Directions for this task:
For this exercise, output exactly the lines from the opening line of the listing through the line with "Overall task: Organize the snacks", skipping pictures.

Source data:

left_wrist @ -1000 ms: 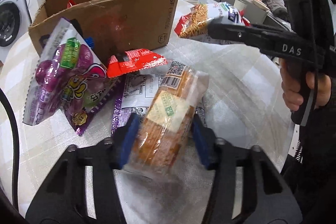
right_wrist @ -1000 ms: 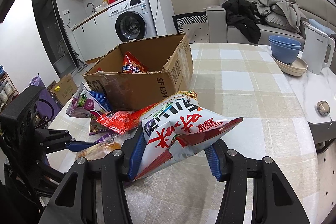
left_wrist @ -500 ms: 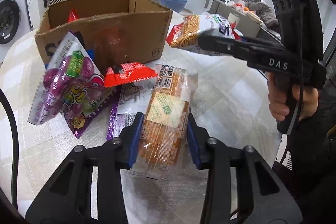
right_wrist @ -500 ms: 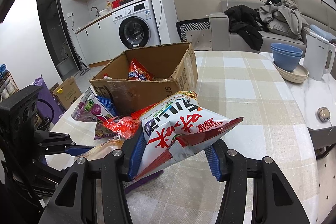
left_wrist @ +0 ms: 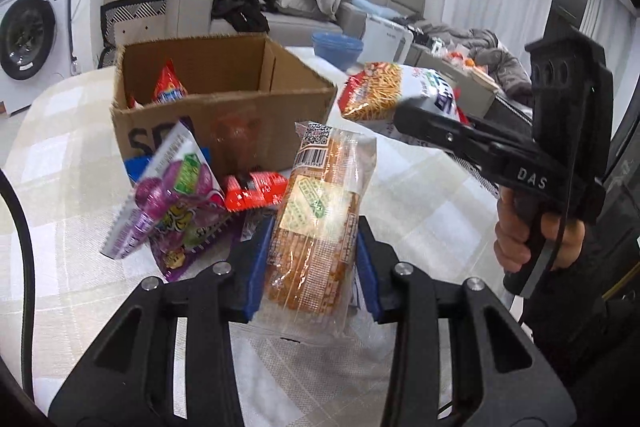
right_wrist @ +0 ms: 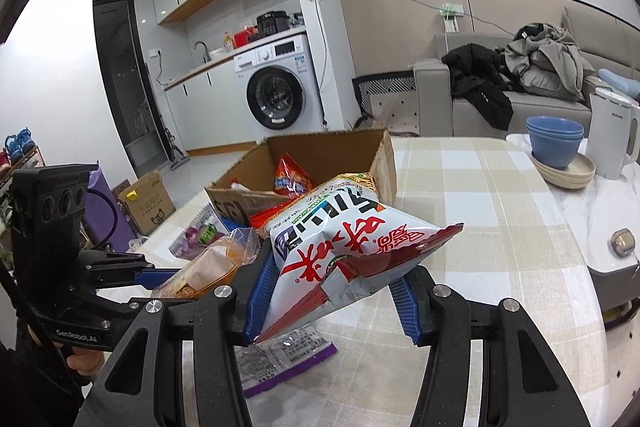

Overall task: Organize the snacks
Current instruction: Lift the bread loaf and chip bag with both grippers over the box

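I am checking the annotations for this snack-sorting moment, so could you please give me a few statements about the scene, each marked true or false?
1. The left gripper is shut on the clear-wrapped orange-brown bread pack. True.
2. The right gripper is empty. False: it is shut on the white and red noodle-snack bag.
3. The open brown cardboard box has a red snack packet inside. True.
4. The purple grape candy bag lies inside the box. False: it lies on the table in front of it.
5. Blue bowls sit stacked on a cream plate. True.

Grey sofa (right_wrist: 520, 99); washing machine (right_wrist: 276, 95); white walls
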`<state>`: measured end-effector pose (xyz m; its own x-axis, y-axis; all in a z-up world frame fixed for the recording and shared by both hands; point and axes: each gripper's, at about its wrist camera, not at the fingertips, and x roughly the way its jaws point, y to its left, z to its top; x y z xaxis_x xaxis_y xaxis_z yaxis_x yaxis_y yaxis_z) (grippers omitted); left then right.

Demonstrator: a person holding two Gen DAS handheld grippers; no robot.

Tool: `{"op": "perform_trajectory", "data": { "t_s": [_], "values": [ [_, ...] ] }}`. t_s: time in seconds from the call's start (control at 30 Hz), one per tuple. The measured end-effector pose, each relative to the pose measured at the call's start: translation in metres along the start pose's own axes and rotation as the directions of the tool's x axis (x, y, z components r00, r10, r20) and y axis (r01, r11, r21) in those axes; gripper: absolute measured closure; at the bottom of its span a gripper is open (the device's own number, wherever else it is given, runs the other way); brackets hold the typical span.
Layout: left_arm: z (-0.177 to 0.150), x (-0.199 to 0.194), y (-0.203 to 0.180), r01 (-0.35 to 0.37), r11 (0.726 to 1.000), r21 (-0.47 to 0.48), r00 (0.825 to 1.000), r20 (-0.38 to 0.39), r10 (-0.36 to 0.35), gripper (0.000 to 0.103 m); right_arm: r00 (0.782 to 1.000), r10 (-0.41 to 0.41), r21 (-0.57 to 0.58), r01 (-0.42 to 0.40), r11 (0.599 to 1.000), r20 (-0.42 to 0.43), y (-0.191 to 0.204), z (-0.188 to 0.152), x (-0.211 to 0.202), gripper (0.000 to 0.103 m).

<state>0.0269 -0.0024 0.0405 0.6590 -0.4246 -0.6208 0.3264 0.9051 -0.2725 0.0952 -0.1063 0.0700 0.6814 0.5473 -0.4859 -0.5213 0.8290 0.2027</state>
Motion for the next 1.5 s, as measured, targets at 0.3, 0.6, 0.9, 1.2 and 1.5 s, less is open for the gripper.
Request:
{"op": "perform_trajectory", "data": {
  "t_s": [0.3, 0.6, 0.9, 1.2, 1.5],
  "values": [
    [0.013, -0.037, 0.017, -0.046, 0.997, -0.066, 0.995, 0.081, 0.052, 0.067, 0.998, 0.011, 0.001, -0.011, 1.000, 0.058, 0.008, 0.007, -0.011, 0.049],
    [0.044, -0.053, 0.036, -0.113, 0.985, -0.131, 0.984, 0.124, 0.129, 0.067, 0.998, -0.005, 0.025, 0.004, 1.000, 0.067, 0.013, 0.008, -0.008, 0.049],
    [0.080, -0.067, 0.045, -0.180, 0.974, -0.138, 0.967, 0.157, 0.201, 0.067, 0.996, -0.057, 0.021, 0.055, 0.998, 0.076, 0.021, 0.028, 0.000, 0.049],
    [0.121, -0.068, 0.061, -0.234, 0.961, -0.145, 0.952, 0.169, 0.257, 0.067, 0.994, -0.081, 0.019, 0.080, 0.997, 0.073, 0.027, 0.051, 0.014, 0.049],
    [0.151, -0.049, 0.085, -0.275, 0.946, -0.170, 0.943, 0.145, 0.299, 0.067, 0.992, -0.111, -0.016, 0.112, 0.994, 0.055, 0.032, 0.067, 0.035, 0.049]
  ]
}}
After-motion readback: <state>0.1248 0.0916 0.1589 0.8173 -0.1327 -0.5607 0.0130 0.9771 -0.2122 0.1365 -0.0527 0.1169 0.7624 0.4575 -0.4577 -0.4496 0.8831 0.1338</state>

Exercise output:
left_wrist @ -1000 ms: 
right_wrist @ -1000 ms: 
left_wrist @ -500 ms: 
right_wrist @ -500 ms: 
left_wrist @ +0 ms: 
right_wrist @ +0 ms: 

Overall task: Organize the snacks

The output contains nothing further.